WHAT TO PRODUCE: Set out exactly every line of the entries below, starting at the line that holds "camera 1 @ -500" and stopping after the line that holds "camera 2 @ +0".

Stored data

--- START ---

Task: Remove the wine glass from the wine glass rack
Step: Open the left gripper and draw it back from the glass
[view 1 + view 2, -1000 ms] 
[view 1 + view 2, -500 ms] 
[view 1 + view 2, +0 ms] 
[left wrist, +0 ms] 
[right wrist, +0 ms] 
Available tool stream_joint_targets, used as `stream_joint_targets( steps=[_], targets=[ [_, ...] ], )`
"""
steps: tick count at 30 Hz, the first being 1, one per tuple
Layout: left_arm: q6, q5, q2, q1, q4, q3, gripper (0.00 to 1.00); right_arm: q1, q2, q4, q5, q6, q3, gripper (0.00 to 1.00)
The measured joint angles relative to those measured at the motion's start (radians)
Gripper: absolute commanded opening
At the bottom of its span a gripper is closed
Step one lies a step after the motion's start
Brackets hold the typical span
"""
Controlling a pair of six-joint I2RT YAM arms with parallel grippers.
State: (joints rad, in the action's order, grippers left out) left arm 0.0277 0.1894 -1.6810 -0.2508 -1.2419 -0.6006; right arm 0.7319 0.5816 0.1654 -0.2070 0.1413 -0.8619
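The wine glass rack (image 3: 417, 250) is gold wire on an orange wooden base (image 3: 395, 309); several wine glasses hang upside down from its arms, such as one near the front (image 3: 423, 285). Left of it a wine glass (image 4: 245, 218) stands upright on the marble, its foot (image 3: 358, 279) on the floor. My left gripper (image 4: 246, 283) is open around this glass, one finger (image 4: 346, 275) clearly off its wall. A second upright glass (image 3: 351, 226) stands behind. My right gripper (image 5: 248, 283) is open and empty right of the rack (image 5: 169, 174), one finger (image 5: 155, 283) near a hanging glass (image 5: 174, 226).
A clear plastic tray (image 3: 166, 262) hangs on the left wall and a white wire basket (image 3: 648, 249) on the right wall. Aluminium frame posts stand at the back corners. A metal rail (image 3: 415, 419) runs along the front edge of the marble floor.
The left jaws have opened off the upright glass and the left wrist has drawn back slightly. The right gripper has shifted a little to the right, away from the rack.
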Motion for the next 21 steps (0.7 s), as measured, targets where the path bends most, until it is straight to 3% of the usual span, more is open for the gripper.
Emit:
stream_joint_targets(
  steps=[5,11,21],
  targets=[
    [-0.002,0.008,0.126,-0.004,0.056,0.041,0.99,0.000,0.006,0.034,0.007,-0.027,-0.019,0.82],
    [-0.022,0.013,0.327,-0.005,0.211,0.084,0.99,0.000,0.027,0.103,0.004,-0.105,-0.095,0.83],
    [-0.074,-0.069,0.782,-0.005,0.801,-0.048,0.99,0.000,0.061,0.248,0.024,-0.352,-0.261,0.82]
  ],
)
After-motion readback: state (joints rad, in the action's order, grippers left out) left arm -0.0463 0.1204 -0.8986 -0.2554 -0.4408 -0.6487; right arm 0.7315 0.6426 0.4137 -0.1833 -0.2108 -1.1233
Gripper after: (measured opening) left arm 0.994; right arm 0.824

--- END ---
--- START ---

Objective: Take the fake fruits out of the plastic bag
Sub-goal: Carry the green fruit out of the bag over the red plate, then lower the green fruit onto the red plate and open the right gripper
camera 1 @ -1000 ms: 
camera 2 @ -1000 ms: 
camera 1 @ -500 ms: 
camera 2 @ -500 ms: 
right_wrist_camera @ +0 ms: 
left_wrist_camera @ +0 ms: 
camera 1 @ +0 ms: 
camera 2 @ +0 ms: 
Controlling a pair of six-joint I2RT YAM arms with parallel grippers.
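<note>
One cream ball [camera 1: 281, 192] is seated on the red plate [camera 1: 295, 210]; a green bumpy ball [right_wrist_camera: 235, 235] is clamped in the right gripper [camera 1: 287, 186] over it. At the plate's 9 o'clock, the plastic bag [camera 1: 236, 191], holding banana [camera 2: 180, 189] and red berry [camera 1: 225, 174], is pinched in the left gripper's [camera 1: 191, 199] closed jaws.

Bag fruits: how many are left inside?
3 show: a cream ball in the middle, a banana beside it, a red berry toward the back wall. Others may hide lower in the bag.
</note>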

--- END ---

REPLY TO THE TASK:
camera 1 @ -500 ms: 
camera 2 @ -500 ms: 
right_wrist_camera @ +0 ms: 
left_wrist_camera @ +0 ms: 
camera 1 @ +0 ms: 
camera 2 @ +0 ms: 

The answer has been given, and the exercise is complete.